▶ Assignment:
Please give the data again in full, exactly as it reads.

▶ Dataset section:
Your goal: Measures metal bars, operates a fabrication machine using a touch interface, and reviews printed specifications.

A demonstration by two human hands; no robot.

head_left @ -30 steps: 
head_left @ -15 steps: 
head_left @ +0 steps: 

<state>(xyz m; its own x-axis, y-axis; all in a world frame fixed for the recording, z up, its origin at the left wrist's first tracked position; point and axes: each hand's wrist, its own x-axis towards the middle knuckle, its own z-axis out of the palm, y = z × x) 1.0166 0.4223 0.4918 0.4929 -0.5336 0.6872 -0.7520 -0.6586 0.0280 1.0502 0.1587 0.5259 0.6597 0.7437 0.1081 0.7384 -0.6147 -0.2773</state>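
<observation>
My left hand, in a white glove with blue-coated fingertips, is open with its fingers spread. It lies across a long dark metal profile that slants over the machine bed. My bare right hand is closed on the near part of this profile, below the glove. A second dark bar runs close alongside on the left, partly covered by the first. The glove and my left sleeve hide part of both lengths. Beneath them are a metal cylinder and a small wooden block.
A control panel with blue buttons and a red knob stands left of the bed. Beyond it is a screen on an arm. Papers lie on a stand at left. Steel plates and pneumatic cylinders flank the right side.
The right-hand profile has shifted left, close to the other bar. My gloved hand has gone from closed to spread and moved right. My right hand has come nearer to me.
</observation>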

▶ Exercise response:
Your goal: Measures metal bars, operates a fabrication machine using a touch interface, and reviews printed specifications.

A demonstration by two human hands; no robot.

head_left @ -30 steps: 
head_left @ -15 steps: 
head_left @ +0 steps: 

<state>(xyz m; its own x-axis, y-axis; all in a world frame fixed for the recording, z up, its origin at the left wrist's first tracked position; point and axes: each hand's wrist, its own x-axis towards the middle knuckle, its own z-axis out of the palm, y = z × x) 1.0166 0.4223 0.4918 0.4929 -0.5336 0.6872 -0.7520 -0.6586 0.0280 1.0502 0.1587 0.5259 0.6597 0.7437 0.1081 0.7384 -0.6147 -0.2773</state>
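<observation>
My left hand, in a white glove with blue-coated fingertips, is open with its fingers spread. It lies across a long dark metal profile that slants over the machine bed. My bare right hand is closed on the near part of this profile, below the glove. A second dark bar runs close alongside on the left, partly covered by the first. The glove and my left sleeve hide part of both lengths. Beneath them are a metal cylinder and a small wooden block.
A control panel with blue buttons and a red knob stands left of the bed. Beyond it is a screen on an arm. Papers lie on a stand at left. Steel plates and pneumatic cylinders flank the right side.
The right-hand profile has shifted left, close to the other bar. My gloved hand has gone from closed to spread and moved right. My right hand has come nearer to me.
</observation>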

The exercise is now finished.